Why some people live well into their hundreds has baffled scientists for years – links between diet, lifestyle and genes have all been examined to find out the secret to longevity.

But a team of international scientists has now found that genetic mutations may hold the key to a long life.

Published in Genome Research, the healthy blood of a 115-year-old Netherlands woman has shown hundreds of genetic mutations, suggesting these changes are largely harmless over a lifetime.

The researchers used whole genome sequencing of the white blood cells of the supercentenarian to work out if and how mutations accumulate in a healthy person.

Hendrikje van Andel-Schipper died at the age of 115, in 2005, and is believed to be the oldest person ever to donate her body to science. Her family agreed for her anonymity to be waivered because of her wishes for her unique situation to benefit others through science.

Genetic mutations are often studied because they are linked with disease such as cancer. However, mutations in healthy people are less well known.

Blood is constantly replenished through hematopoietic stem cells that divide to form different types of blood cell. However, errors can occur in this process and can lead to mutations. In people with blood cancers, there are hundreds of mutations, for example.

early hematopoietic stem cells
Early hematopoietic stem cells (blue) in a blood vessel of a mouse embryo. Nancy Speck, University of Pennsylvania School of Medicine

Van Andel-Schipper had over 400 mutations in her white blood cells in comparison to her brain – where cell division rarely takes place. They found the mutations arose from "non-coding regions of the genome" that are not associated with disease.

Analysis of the mutations also led the authors to discover that the mutations only came from two stem cells, a finding that may hint at the limits of human longevity.

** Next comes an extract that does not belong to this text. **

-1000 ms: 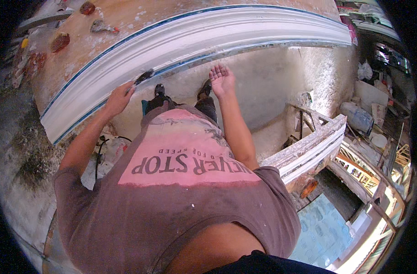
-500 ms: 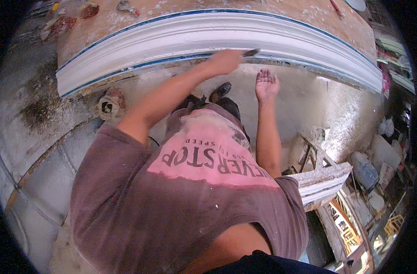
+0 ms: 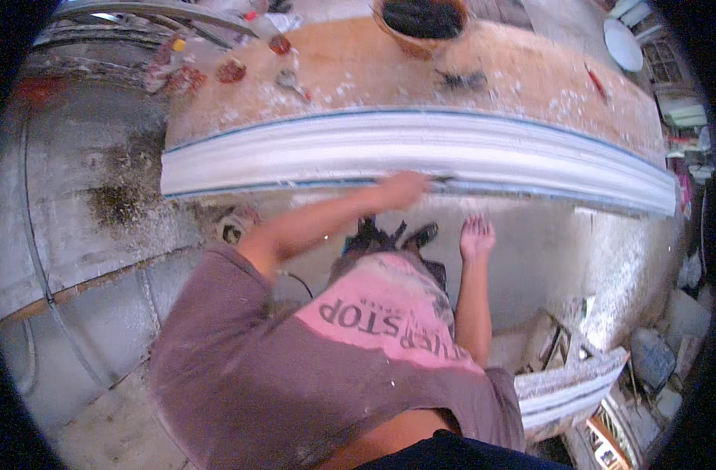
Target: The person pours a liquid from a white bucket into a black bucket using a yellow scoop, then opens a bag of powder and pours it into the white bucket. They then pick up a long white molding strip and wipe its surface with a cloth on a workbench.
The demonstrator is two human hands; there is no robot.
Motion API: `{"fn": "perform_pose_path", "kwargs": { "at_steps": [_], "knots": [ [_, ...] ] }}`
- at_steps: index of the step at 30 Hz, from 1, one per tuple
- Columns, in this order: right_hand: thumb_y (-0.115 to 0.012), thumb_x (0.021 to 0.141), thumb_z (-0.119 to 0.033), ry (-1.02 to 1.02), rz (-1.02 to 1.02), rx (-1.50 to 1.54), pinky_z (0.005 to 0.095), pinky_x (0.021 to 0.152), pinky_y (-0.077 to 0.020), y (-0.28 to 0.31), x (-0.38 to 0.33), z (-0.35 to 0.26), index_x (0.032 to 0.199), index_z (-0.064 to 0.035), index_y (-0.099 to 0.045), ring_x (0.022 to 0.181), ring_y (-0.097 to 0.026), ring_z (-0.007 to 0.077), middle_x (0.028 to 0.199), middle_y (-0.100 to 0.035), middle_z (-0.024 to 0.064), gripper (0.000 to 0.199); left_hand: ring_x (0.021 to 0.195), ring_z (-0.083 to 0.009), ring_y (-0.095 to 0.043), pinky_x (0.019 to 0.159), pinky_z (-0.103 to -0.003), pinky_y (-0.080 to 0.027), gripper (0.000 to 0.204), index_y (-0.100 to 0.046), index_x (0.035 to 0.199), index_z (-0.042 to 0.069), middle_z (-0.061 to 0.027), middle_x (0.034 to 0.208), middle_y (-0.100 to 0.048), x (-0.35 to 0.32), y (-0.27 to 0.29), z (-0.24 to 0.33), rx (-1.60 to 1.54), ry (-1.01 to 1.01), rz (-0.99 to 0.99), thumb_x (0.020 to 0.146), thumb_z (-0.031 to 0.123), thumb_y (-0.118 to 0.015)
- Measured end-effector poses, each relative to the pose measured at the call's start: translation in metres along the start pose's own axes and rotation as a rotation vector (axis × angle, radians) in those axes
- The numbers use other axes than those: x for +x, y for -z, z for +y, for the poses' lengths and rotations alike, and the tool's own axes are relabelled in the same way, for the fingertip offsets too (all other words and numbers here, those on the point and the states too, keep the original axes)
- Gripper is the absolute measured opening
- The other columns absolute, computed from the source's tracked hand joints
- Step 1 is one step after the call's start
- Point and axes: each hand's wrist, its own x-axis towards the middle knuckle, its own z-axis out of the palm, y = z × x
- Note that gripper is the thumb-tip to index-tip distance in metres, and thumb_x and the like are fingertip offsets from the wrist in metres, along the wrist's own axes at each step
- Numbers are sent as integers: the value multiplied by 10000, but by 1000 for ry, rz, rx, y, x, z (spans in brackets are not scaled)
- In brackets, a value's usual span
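A long white moulding (image 3: 295,157) with lengthwise ridges and blue edges lies across the front of a wooden board. My left hand (image 3: 405,190), smeared by motion, is over its near edge. Its fingers are closed on a small, thin dark tool (image 3: 445,179) that points right along the moulding; its exact kind is too blurred to tell. My right hand (image 3: 477,237) is held in front of the near edge, apart from the moulding. Its palm faces up, the fingers stretched out and whitish, with nothing in them.
Behind the moulding, the board (image 3: 522,74) bears white flakes, a basin (image 3: 405,45) with dark contents and a red tool (image 3: 595,80). Below the board's left part sits a small container (image 3: 231,231). White ridged pieces (image 3: 569,388) lie at lower right. A hose (image 3: 40,258) runs at left.
The view has tilted up, showing more of the board and the basin. My left hand has shifted slightly left along the moulding, its tool now flatter. My right hand stays open.
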Motion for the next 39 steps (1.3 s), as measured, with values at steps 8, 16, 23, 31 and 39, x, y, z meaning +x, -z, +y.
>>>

Lead author Henne Holstege said: "To our great surprise we found that, at the time of her death, the peripheral blood was derived from only two active hematopoietic stem cells (in contrast to an estimated 1,300 simultaneously active stem cells), which were related to each other."

Further analysing her blood cells, the authors looked at her telomeres. Telomeres are repetitive sequences that protect chromosomes from degradation and shorten over time. They shorten with each cell division.

Van Andel-Schipper's white blood cell telomeres were extremely short, suggesting her stem cells may have died from "stem cell exhaustion" and had reached the upper limit of their divisions. The authors note that whether stem cell exhaustion was her cause of death is not yet known.